The Frederic Ewen Academic Freedom Center at New York University's Tamiment Library is named after Frederic Ewen, an author, teacher, and an outspoken advocate for civil liberties and intellectual freedom. A much-loved professor of literature at Brooklyn College, Ewen's vigorous advocacy of freedom of thought and egalitarian principles ran into the wall of McCarthyism, and in 1952 he was forced to resign from his post at Brooklyn College.

==Aims==
The aims of the Frederic Ewen Academic Freedom Center are:

1. To promote research and writing about academic freedom, its history, and the connection between past and present; to explicate the role that academic freedom plays in the university, the public schools, and in the fabric of American life. The Center seeks to encourage and support scholarship that links the struggle to defend academic freedom to broader issues of civil liberties, and to the role of the university in a free society.

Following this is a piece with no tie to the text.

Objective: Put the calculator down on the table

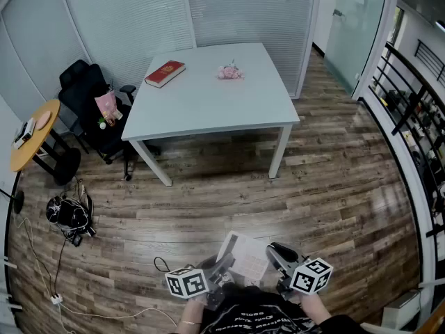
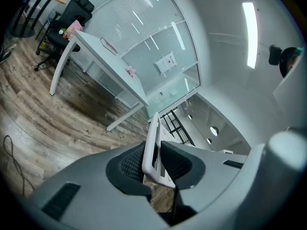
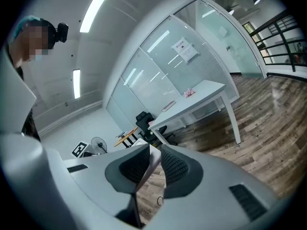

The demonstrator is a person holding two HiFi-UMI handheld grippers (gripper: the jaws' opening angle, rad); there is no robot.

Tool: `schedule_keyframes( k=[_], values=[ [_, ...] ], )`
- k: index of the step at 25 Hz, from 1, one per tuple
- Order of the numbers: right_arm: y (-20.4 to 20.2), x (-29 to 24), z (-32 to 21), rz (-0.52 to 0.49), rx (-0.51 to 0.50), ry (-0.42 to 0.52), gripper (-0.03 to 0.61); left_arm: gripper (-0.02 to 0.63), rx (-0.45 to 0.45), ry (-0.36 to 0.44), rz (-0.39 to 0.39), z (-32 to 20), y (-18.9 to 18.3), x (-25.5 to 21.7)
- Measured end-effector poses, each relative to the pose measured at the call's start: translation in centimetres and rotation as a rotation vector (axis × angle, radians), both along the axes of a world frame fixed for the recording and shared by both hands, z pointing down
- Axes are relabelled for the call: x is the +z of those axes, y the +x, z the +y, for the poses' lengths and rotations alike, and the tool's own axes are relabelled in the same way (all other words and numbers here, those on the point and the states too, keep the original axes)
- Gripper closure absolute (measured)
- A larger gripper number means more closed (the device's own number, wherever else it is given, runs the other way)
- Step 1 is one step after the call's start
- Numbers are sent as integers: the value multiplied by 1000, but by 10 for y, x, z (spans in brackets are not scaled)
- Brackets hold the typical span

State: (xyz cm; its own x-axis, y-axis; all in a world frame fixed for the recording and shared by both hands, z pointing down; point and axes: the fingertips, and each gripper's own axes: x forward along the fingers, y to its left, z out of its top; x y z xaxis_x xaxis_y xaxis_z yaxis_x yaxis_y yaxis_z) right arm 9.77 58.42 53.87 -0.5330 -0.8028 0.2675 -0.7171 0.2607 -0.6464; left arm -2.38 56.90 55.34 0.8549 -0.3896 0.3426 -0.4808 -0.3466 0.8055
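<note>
The calculator (image 1: 245, 256) is a flat white slab held low in the head view, above the wooden floor and close to the person's body. My left gripper (image 1: 222, 263) is shut on its left edge, and my right gripper (image 1: 276, 255) is shut on its right edge. In the left gripper view the calculator (image 2: 153, 145) stands edge-on between the ribbed black pads (image 2: 130, 166). The right gripper view shows its thin white edge (image 3: 152, 161) pinched the same way. The white table (image 1: 229, 106) stands some way ahead across the floor.
A red book (image 1: 165, 73) and a small pink thing (image 1: 229, 72) lie on the table's far part. To the left are a black office chair (image 1: 87, 106) with a pink bag, a round yellow side table (image 1: 31, 134), a dark bag (image 1: 67, 214) and cables on the floor.
</note>
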Motion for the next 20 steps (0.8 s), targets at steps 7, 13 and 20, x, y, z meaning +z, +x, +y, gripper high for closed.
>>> schedule_keyframes(
  k=[7,13,20],
  values=[
    [-12,3,10,7,-12,5,497,518,-5,13,3,10,-12,2],
    [-23,-4,-1,22,-6,24,495,518,-10,27,25,1,-23,-3],
    [-49,1,-19,54,-1,24,489,520,3,42,31,-16,-48,-1]
  ],
)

2. To organize and sponsor public forums and events to discuss and explain the meaning of academic freedom, the essential role it plays in advancing and protecting democratic values, and to analyze contemporary developments that may undermine the viability of the university as a citadel for the protection of the free exchange of knowledge and ideas, without the threat of external pressures.
3. To promote the scholarly study of academic freedom by offering a yearly competitive fellowship to support a scholar, student, or filmmaker working in this area.
4. To provide information, resources, and research support that will advance the cause of academic freedom in the United States and worldwide. In this regard, the Ewen Center builds upon and strengthens the Tamiment Library's ties with scholars, students and public historians working on the history of academic freedom, and on policy issues relating to the protection of academic freedom.